Problem -
Lift out each line of the data that holds "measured".

Information provided -
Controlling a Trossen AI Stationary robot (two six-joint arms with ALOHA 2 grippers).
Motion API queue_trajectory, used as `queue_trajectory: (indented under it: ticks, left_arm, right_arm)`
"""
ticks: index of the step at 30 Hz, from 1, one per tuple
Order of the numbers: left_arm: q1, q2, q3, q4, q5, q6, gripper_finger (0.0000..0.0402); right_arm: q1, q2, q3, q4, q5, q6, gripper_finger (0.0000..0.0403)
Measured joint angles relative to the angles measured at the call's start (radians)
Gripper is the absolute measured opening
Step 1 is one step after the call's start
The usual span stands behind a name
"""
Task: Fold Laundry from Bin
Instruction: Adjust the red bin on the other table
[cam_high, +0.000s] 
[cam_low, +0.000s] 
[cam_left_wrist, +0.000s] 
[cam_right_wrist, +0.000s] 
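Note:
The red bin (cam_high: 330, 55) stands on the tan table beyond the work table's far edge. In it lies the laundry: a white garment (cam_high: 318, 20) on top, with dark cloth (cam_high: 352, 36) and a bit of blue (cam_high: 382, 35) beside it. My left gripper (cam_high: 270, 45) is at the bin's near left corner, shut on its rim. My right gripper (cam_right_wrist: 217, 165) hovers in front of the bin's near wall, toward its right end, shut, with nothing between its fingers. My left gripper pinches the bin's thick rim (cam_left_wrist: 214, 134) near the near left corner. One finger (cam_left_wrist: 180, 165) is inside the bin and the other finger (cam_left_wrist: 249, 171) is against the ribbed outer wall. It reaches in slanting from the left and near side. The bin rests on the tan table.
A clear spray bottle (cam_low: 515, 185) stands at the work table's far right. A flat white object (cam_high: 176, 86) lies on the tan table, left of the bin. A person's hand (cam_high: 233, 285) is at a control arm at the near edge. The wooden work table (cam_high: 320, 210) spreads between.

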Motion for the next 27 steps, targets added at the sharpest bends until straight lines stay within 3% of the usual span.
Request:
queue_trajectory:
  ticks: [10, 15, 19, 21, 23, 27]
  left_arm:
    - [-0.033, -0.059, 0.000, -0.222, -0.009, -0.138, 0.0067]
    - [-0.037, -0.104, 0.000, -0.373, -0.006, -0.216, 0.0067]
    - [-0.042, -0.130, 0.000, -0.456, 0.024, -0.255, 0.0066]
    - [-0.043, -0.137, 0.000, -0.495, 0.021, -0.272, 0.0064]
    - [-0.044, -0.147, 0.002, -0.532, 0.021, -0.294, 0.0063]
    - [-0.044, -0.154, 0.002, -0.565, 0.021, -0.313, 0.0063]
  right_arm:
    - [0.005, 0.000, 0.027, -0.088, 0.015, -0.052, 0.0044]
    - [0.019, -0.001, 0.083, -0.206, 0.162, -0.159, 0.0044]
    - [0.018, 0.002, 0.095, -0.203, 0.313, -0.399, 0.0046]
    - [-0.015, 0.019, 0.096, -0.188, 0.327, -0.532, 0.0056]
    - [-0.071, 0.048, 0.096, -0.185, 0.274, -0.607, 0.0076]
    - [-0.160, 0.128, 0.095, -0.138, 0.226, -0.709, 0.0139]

Solution below -
Measured joint angles relative to the angles measured at the call's start (radians)
Gripper is the absolute measured opening

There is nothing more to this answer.